Problem description:
In the data below, which lines hold the word "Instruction"? Copy them.

Records:
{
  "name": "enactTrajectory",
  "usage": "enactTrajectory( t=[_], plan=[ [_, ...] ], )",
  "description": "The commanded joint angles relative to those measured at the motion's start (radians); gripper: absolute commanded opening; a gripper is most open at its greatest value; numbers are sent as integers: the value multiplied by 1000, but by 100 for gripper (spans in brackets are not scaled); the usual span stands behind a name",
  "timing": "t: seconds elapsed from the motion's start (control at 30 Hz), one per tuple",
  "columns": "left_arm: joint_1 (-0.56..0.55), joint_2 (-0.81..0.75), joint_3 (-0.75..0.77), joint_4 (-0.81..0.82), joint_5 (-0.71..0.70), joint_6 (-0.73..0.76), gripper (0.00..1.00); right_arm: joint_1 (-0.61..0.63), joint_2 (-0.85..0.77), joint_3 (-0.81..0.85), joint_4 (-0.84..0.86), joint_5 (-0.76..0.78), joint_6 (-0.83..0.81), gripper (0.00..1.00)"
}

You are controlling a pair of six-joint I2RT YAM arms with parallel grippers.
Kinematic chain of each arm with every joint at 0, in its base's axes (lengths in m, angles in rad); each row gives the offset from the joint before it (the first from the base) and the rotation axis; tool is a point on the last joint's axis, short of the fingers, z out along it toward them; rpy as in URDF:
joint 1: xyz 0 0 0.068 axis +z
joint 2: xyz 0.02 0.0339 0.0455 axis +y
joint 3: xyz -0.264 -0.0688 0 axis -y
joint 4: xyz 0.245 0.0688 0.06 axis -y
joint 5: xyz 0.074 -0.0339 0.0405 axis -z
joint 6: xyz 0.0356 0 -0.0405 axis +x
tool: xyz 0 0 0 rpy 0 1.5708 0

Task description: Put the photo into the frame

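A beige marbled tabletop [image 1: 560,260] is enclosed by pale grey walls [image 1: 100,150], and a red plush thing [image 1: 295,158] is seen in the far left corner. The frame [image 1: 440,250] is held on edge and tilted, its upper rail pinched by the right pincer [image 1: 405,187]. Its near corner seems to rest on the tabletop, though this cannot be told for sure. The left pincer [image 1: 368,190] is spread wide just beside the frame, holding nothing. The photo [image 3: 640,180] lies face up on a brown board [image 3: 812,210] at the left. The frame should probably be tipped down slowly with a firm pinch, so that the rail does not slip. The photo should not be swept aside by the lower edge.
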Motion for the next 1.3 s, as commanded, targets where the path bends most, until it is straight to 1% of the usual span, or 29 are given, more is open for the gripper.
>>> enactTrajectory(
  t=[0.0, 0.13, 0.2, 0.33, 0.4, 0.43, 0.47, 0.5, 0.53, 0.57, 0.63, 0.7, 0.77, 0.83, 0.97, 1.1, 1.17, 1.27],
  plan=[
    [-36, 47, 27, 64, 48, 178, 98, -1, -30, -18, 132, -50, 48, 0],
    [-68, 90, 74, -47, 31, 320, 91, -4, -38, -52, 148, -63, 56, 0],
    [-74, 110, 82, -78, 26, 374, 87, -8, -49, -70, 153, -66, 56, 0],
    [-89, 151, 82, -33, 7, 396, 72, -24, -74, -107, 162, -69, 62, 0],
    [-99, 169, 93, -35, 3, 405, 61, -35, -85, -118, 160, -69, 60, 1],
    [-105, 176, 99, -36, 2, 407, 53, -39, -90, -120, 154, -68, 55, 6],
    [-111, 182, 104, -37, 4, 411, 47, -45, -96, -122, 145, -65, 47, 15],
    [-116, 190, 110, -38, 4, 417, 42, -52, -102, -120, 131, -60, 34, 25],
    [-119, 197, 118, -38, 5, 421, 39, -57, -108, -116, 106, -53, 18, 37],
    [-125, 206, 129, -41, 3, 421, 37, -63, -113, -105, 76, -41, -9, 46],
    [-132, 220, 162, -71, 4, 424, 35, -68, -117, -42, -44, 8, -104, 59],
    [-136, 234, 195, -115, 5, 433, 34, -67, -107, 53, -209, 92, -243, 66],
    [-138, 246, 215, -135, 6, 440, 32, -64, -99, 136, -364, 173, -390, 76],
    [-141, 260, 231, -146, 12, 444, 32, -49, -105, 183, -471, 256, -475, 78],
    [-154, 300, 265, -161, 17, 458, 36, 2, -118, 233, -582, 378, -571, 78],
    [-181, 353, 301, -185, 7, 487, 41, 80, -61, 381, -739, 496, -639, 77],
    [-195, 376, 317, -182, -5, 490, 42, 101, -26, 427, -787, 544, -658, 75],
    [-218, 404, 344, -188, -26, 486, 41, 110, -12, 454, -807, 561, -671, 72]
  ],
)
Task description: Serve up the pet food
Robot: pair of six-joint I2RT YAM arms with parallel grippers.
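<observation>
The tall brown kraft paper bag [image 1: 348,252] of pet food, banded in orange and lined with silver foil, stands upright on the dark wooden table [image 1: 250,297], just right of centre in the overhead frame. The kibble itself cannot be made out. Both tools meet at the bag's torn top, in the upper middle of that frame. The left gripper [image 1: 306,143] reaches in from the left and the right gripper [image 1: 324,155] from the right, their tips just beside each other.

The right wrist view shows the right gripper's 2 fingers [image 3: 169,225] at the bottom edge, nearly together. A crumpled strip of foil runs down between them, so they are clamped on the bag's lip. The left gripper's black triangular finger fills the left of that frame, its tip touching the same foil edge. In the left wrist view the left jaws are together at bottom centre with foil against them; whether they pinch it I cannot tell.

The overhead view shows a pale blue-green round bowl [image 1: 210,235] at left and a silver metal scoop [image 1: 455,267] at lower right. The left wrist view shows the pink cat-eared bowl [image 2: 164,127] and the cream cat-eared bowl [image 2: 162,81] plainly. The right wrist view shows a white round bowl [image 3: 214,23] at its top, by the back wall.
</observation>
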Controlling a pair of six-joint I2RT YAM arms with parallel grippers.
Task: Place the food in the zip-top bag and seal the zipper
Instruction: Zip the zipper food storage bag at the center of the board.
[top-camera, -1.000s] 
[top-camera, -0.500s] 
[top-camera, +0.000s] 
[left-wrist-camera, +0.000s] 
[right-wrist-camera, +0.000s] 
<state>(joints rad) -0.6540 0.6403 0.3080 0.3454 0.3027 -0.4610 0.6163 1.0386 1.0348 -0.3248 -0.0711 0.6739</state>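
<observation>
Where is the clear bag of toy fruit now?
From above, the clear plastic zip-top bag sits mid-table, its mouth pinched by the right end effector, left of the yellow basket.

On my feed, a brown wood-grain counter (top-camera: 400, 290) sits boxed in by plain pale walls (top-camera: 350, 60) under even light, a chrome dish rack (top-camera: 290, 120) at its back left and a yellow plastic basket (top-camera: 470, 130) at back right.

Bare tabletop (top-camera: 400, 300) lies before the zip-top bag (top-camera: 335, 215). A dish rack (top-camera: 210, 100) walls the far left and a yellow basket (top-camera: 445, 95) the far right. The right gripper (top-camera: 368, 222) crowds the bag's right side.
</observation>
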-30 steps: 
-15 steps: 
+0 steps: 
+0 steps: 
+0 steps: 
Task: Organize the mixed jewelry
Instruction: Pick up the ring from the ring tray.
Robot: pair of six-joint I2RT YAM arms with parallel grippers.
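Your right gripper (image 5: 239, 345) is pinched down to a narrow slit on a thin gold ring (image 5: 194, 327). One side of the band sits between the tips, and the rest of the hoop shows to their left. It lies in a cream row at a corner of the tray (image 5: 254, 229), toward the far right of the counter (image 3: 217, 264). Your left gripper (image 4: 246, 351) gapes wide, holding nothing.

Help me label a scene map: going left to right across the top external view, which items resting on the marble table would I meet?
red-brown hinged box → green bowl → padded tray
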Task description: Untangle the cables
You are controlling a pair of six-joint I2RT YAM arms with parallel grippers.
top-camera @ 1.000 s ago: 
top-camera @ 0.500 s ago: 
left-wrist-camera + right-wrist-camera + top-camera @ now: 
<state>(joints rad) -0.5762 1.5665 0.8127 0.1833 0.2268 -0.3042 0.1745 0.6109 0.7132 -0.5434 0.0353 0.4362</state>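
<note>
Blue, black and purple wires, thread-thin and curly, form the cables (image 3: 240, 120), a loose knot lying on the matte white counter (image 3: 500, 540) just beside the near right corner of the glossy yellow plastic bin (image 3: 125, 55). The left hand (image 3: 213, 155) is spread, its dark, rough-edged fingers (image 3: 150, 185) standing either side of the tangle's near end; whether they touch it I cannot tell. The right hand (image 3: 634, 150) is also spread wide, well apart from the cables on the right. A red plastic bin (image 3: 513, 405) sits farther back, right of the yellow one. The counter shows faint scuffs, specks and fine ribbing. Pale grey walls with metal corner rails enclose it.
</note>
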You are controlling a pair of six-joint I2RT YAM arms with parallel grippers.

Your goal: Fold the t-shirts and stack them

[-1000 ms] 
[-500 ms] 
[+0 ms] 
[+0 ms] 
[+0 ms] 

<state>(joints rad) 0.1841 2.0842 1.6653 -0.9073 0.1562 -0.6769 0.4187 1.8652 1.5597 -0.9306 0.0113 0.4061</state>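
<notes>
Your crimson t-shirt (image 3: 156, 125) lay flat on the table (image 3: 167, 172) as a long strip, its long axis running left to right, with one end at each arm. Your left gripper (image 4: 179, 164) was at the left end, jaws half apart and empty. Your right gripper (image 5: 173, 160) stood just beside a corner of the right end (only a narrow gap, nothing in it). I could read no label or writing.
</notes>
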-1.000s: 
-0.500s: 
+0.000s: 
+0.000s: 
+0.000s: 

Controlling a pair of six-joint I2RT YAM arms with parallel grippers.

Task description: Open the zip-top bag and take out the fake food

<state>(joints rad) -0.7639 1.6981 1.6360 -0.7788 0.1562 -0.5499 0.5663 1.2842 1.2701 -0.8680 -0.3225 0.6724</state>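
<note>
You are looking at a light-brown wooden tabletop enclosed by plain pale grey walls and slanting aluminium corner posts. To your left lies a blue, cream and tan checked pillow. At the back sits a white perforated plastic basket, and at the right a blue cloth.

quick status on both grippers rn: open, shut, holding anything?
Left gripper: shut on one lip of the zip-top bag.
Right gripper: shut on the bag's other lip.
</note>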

Result for this exercise:
Instruction: Zip the zipper food storage bag at the center of the board.
Instruction: Pick up the ring from the ring tray.

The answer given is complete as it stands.